Copy out exactly the lines from the start of the data to the line containing "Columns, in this". Include both.

+++ Provided data

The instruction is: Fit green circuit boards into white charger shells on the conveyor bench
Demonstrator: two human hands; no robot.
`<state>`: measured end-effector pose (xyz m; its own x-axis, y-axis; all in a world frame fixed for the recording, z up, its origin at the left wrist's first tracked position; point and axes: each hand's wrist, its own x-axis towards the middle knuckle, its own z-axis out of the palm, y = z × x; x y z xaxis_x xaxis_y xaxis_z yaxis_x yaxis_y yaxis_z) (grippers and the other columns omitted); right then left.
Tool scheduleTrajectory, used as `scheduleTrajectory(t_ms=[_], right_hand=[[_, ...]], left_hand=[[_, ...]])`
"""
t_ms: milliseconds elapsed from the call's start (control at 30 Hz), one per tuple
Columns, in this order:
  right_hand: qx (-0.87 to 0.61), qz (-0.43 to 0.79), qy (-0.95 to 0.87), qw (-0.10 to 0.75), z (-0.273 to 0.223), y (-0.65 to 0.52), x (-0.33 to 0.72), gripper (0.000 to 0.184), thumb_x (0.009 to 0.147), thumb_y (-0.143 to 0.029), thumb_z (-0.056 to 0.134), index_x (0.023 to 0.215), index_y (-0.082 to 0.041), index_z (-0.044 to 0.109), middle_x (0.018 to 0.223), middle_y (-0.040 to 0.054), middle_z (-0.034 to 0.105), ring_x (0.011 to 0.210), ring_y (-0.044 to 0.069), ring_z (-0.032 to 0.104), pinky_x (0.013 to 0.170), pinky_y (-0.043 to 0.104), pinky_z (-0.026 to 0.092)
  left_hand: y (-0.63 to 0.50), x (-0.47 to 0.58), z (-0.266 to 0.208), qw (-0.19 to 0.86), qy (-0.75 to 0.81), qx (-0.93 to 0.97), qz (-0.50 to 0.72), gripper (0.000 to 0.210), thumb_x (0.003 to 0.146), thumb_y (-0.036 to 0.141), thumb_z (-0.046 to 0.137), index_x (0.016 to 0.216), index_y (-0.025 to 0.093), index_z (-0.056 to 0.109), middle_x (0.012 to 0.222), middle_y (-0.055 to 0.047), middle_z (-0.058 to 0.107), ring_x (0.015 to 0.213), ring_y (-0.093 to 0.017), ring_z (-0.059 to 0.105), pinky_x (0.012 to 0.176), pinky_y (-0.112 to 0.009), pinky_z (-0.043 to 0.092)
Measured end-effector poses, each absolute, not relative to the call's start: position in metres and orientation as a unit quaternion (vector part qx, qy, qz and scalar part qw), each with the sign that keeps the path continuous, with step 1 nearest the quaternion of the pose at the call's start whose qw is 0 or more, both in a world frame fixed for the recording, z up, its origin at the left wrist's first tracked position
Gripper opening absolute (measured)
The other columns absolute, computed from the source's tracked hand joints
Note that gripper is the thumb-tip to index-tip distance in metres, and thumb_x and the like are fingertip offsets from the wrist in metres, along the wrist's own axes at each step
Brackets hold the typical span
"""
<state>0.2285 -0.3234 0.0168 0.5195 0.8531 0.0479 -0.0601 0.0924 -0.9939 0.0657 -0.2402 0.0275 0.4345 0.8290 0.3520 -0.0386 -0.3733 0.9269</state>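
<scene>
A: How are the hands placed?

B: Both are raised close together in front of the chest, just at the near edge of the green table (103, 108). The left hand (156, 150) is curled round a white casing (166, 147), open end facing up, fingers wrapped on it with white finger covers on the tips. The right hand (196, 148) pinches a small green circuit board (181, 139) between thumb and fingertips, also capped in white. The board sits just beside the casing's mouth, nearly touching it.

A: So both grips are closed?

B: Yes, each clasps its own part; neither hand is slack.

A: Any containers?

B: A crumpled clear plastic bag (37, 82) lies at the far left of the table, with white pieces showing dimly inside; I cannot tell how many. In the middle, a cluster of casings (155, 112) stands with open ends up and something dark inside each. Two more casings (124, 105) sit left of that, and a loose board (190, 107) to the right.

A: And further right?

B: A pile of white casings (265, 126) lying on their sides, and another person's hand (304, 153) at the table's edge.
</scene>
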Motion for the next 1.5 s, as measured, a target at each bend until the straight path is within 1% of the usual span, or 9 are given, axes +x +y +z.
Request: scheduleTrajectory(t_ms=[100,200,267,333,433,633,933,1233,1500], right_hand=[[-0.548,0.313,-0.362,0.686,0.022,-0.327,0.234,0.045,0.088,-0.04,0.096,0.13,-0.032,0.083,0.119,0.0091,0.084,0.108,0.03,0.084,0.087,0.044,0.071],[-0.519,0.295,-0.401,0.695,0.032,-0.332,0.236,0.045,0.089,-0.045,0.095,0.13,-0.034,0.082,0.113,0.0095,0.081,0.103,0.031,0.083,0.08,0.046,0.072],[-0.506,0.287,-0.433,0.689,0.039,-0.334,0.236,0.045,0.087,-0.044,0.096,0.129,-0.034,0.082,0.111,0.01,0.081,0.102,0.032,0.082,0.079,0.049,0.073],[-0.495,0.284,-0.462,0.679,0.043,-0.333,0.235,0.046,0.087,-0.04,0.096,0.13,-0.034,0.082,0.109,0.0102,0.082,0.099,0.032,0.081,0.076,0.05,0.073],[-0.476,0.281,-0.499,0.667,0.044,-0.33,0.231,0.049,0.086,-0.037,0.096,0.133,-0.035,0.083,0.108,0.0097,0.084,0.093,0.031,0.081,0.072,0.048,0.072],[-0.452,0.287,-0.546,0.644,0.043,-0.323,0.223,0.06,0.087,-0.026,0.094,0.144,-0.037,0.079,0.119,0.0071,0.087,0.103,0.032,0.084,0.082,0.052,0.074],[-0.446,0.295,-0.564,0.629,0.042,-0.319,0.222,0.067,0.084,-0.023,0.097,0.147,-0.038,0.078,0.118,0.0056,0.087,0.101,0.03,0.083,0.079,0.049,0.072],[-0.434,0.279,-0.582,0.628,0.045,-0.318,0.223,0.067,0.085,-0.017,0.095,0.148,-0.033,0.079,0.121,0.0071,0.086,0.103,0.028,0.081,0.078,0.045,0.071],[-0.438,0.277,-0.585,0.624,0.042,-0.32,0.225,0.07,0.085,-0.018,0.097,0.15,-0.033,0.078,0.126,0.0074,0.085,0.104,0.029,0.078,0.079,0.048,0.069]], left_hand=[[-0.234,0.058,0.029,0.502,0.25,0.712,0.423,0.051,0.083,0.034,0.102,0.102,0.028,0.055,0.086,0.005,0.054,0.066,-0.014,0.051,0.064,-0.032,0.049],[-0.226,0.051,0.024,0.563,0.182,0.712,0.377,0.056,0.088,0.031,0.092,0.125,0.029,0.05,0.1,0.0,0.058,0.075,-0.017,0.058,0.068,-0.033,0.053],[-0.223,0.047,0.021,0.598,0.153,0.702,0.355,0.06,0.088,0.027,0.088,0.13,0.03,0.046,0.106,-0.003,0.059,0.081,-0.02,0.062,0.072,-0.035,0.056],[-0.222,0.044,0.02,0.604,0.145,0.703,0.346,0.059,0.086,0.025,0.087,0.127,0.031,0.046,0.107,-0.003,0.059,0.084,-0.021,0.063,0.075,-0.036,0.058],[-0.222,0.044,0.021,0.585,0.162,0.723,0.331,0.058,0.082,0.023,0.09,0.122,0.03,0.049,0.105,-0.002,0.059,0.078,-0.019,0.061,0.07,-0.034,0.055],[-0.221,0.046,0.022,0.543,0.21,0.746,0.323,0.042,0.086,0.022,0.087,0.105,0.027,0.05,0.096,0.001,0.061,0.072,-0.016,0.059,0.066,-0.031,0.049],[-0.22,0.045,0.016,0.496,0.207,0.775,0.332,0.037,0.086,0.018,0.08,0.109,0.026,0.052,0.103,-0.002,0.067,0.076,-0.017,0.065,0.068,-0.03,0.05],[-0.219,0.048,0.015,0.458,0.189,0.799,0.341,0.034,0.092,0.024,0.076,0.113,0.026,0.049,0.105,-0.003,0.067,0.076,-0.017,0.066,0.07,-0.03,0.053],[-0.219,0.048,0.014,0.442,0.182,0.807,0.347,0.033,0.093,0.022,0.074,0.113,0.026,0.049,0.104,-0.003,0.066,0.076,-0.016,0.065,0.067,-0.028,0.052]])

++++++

* Result:
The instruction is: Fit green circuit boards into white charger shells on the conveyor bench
Demonstrator: two human hands; no robot.
`<state>`: measured end-effector pose (xyz m; its own x-axis, y-axis; all in a world frame fixed for the recording, z up, its origin at the left wrist's first tracked position; point and axes: each hand's wrist, its own x-axis towards the middle knuckle, its own z-axis out of the palm, y = z × x; x y z xaxis_x xaxis_y xaxis_z yaxis_x yaxis_y yaxis_z) (grippers and the other columns omitted); right then left.
Tool scheduleTrajectory, used as `scheduleTrajectory(t_ms=[_], right_hand=[[_, ...]], left_hand=[[_, ...]])`
"""
t_ms: milliseconds elapsed from the call's start (control at 30 Hz), one per tuple
Columns, in this order:

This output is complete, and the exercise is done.